Memories of Tug Hill

Kansans aren’t accustomed to 12- to 18-inch snowfalls!
Although I grew up in northern New York State, where heavy snowfalls and lake-effect snow are the norm, I’ve been a Kansan for most of my adult life. And one big plus for Kansas is the mild winters.
During the recent unusual snowstorms, I’ve been thinking back to how it was living at the foot of Tug Hill.
There was the beauty of the snow and days off from school. But on the other hand, there was the wind whipping snow around my father as he shovelled a path to the barn to care for our animals.
Our farm was on Route 12–the main highway to Canada. So our road always was the first to be plowed. But there were other problems.

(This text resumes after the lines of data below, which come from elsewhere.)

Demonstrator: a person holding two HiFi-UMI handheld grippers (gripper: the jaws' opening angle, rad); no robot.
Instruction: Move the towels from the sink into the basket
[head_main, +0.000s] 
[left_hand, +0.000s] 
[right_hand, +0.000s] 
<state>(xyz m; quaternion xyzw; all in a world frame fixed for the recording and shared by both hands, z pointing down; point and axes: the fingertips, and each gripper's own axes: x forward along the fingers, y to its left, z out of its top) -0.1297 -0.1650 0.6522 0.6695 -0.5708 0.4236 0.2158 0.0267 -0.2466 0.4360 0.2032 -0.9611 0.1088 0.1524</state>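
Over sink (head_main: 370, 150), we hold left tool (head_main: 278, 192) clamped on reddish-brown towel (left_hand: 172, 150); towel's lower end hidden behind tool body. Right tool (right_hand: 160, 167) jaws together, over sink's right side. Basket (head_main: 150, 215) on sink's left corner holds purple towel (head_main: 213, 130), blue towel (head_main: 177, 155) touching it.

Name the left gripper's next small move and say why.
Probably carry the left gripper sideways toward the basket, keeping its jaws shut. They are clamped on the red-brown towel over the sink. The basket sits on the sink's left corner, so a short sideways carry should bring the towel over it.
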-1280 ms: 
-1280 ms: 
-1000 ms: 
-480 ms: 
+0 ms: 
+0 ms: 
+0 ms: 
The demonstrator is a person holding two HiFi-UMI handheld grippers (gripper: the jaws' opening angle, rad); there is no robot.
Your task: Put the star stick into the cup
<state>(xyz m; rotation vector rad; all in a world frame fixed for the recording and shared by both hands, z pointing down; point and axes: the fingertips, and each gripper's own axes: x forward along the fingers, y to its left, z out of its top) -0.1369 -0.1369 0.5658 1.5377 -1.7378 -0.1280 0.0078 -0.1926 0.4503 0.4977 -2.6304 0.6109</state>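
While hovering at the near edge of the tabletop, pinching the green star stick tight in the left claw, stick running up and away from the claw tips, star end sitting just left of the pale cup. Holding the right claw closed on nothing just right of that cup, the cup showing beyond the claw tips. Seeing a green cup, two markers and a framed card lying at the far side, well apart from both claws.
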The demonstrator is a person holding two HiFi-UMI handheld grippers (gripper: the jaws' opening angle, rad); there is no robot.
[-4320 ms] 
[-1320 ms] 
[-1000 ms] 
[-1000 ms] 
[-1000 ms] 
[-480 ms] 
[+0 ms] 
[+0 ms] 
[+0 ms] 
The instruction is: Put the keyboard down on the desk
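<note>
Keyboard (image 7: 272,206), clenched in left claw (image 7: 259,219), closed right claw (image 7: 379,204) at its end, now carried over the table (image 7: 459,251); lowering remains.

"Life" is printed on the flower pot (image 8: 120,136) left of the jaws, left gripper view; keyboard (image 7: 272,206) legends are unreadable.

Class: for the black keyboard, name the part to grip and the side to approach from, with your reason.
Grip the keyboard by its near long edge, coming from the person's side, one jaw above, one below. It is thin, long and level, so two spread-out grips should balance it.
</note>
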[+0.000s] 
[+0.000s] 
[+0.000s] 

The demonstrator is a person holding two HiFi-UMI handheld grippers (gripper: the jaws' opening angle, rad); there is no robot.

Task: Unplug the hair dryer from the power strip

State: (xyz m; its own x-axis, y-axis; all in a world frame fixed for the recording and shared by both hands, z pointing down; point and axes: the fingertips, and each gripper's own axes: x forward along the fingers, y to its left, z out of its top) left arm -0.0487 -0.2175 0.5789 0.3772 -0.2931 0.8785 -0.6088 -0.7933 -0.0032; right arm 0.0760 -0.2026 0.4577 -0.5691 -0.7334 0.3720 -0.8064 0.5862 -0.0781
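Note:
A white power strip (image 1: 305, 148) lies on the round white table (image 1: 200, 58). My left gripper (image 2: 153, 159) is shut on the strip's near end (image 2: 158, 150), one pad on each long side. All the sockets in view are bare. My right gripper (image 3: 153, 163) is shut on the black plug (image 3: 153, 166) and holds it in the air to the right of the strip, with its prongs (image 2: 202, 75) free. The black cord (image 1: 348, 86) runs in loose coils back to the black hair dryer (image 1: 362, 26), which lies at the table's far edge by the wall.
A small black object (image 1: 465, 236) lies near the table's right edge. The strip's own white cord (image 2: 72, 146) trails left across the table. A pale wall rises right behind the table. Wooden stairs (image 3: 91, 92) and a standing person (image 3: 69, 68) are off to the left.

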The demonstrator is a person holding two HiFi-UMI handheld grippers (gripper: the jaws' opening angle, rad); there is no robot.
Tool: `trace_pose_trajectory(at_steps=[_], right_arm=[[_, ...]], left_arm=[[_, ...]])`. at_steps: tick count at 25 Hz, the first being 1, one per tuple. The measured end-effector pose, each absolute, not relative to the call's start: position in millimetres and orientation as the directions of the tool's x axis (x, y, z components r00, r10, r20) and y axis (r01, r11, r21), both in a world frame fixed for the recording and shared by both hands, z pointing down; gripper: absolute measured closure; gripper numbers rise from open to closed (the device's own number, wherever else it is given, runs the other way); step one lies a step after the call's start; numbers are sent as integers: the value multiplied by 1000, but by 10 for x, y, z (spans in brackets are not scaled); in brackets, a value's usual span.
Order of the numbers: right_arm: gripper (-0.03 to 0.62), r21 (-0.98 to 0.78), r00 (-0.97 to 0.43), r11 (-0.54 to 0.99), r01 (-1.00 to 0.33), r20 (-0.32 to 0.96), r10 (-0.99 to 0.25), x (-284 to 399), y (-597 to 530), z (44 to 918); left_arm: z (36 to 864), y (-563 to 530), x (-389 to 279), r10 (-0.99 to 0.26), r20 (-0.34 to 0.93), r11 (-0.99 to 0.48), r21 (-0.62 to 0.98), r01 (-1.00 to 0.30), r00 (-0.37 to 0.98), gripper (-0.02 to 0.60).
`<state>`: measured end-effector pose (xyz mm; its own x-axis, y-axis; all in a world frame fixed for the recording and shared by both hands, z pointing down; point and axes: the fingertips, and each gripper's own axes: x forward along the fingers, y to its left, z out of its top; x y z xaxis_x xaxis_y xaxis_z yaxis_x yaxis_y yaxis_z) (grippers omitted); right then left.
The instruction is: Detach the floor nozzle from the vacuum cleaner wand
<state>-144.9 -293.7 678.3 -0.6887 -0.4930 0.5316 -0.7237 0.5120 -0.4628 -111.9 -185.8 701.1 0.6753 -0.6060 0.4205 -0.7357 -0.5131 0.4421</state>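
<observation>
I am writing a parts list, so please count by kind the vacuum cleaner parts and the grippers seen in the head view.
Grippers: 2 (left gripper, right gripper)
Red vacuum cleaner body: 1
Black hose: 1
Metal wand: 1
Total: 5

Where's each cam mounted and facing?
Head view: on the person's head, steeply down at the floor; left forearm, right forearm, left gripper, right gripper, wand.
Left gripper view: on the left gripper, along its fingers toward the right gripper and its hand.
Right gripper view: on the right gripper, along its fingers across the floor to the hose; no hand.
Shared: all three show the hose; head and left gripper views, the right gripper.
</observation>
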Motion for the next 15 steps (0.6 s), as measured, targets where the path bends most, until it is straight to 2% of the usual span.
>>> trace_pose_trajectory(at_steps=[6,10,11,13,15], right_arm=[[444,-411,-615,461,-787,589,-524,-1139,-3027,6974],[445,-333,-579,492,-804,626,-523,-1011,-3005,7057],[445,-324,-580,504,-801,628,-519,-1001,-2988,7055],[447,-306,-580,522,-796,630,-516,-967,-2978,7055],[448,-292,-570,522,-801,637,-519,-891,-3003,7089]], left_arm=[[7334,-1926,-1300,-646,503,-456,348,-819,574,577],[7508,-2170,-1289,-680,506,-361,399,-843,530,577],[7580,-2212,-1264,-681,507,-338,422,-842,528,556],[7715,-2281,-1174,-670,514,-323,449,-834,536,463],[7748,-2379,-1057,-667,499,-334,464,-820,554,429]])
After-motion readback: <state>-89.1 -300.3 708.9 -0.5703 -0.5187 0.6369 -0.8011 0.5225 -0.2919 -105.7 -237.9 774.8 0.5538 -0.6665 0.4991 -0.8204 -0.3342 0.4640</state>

There was a little rise on the highway just before our house, so we often had unexpected overnight guests. And we had to let them stay. No choice!
One memorable time, we had 10 people for three days. They slept in our beds and couches, ate our winter supply of food, sat in the best chairs around our potbellied stove–and never paid a cent!
My mother’s worst nightmare was what if the Greyhound bus would get stranded? Fortunately, that never happened.
So I grew up knowing about Tug Hill. I knew that the plateau was “pretty large” and “pretty tall,” and had lots and lots of snow. But I rarely travelled its roads.
One bit of lore I remember is that a driver of a very large truck lost his brakes at the top of the Hill and had to honk his way down for miles as he went faster and faster.
His truck finally stopped as he turned the corner into the Lowville village square, and legend has it that “he was as white as a sheet” when he finally got out of the truck!
What I didn’t know as a girl was that Tug Hill Plateau spanned four counties, covered 150,000 acres, and had an elevation of more than 2,000 feet at its highest point.
Located west of the Adirondack Mountains and east of Lake Ontario, Tug Hill is most famous for its snow and sports some impressive records. The record snowfall for a single day is 77 inches (six feet, five inches). And the record for a year is 466.9 inches (almost 39 feet) in the winter of 1976-77.
Some lodges on Tug Hill have second-storey outside doors just on top of the main door to provide access when the snow gets too deep.
All this snow makes the area a popular winter playground. But Tug Hill has much more to offer than snow.
Much of the plateau is controlled by New York State and is heavily-forested. Its forests are a haven for wildlife, including deer, bobcats, beavers, turkeys, and black bears. And its clear streams are home to Atlantic salmon, trout, and other prize fish.
But most important of all about Tug Hill is its beauty.
The Lewis County chamber says that, “The scenery from atop Tug Hill can create a memory to last a lifetime.”
So this winter, if you are one of the millions of people experiencing deep snows reminiscent of Tug Hill, savour the experience and enjoy the beauty.